Da quando è iniziata l'Operazione Arcobaleno a Rafah, hanno ripreso forza i messaggi di odio e le maledizioni via e-mail contro di me e contro Israele. Decine di persone, celate dietro un nickname, vomitano insulti e rimpiangono la Shoah, mentre i media internazionali alimentano una narrazione parziale del conflitto lungo il confine con l'Egitto.

I media danno in pasto alle loro vittime designate — i lettori e gli utenti delle televisioni — le notizie più terrificanti sulla cattiveria di Israele che vuole fermare il traffico di armi al confine con l'Egitto; un compito che in realtà spetterebbe all'Autorità Palestinese, anche se nessuno se lo ricorda.

Cosa è successo per scatenare ancora una volta tutto questo odio? Semplice e tragico: sono morti dei palestinesi durante un attacco israeliano. I palestinesi attaccano e Israele risponde, è la legge di guerra. La rabbia europea, però, esplode in tutta la sua forza solo nel momento in cui Tsahal interviene per fermare gli omicidi, i bombardamenti contro gli insediamenti e il traffico di armi pesanti.

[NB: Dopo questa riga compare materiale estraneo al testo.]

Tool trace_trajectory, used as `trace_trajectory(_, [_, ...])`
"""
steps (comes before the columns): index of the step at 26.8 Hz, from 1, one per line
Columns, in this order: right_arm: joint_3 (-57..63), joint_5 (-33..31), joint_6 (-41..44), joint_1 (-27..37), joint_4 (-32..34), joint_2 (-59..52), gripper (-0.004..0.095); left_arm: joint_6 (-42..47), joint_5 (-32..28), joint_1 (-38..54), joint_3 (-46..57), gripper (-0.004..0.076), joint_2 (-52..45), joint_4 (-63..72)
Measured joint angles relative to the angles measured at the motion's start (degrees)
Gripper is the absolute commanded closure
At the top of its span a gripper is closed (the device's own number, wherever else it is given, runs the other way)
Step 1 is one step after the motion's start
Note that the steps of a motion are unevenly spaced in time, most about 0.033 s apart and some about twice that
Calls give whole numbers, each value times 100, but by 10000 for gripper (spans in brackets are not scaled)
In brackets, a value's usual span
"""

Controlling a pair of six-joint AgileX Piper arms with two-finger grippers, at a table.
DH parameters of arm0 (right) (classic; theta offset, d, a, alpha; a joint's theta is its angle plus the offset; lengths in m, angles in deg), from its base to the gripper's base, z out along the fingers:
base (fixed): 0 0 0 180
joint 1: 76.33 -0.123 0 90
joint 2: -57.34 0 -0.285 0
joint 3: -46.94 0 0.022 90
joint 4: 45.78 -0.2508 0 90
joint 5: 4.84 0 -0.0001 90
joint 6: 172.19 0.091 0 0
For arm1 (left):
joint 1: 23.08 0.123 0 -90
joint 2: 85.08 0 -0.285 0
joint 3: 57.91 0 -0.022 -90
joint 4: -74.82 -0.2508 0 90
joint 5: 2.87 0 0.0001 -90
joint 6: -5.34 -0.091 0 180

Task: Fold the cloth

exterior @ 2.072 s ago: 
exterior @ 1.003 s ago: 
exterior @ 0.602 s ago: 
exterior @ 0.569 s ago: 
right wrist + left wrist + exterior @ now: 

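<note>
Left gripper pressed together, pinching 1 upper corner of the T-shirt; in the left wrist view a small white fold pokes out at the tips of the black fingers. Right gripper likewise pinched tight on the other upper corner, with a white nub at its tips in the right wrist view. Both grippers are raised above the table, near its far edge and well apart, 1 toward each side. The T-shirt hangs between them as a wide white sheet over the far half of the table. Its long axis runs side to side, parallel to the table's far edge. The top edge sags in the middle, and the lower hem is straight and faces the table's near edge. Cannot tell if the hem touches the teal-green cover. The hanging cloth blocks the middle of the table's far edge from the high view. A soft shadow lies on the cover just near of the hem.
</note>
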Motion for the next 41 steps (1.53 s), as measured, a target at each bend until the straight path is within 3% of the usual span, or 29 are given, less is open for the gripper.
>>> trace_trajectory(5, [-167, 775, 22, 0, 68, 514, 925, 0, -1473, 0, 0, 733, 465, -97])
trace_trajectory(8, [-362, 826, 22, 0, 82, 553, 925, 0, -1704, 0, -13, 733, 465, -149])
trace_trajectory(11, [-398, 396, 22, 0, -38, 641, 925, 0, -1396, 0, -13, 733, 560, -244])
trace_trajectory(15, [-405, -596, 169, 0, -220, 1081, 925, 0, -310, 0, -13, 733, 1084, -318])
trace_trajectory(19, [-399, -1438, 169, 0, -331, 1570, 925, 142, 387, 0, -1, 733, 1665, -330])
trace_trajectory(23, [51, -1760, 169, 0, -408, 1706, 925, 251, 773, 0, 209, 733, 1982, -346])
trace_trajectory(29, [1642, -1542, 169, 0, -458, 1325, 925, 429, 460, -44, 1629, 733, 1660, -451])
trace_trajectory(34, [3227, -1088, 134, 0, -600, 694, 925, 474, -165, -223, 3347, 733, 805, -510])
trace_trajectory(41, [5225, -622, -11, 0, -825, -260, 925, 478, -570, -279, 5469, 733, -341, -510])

Cosa ci si aspetta quando c'è una battaglia in corso? Ci si aspetta che i genitori mettano in salvo i loro bambini chiudendoli in casa. Invece no! Sono tutti per le strade chiamati dal tam-tam del martirio: morire per Allah, la cosa più bella e santa; glielo insegnano ogni giorno a scuola. Succede allora che i miliziani organizzino una grandissima manifestazione armata e che i ragazzini palestinesi, a frotte, vi partecipino, appositamente invitati a farlo, saltellando tra i mitra e i fucili dei miliziani che sparano contro i soldati.

Una cannonata di avvertimento, un'altra cannonata di avvertimento e infine una cannonata sbagliata che colpisce la gente. Pare che il campo fosse minato per far saltare i tank israeliani; l'esercito si scusa, mentre le prime notizie di fonte palestinese tentano di costruire una "seconda Jenin" aumentando il numero delle vittime. Per fortuna il tentativo non riesce perché Israele questa volta aveva fatto entrare i giornalisti e le ambulanze: la fantasia delle fonti palestinesi non ha potuto trasformare in 800 gli 8 morti rimasti sul selciato.

Naturalmente piomba la condanna dell'ONU. Subito! Me li immagino al Palazzo di Vetro, tutti pronti a scattare per votare contro Israele. Un giorno dovremo fare la conta per sapere quante condanne ONU si è già beccato Israele; credo sia roba da Guinness dei primati.

In piena Operazione Arcobaleno arriva la condanna a Marwan Barghouti, terrorista ed ex segretario di Al-Fatah, responsabile di decine di attacchi. Il Tribunale lo condanna per 5 omicidi. Naturalmente la condanna non piace agli osservatori europei: per i pacifisti Israele non doveva processarlo, né arrestarlo. La conclusione è che qualsiasi cosa Israele faccia, o non faccia, è sbagliata. Se reagisce sbaglia, se offre è troppo poco, se tende una mano gliela mordono.

Il mio amico Inghev lo esprime chiaramente: — Israele deve... Israele non deve... Israele restituisca... Israele si ritiri... Israele muori! — Israele assassino, Israele terrorista! Israele devi cessare di esistere e staremmo tutti in pace insieme ai nostri amici arabi.

L'Eurabia di cui parla Oriana Fallaci è già una realtà. Se l'Europa avesse accolto gli appelli di Israele venti o trent'anni fa e si fosse schierata con questa unica democrazia mediorientale, oggi esisterebbe ancora l'Europa con la sua cultura e la sua dignità. Non assisteremmo a decapitazioni, non morirebbero tanti bambini e probabilmente, senza Arafat, esisterebbe anche uno stato palestinese. Forse esisterebbe la pace. Se l'Europa faceva l'Europa e non diventava Eurabia.

Nel libro "La morte in faccia" di Jacques Derogy e Noel Gurgand, che racconta la guerra del Kippur, gli autori hanno scritto questa dedica: — A quel bambino israeliano che un giorno ci diceva: "Se non sarò ucciso in guerra, farò il violinista". — Quel bambino aveva capito tutto.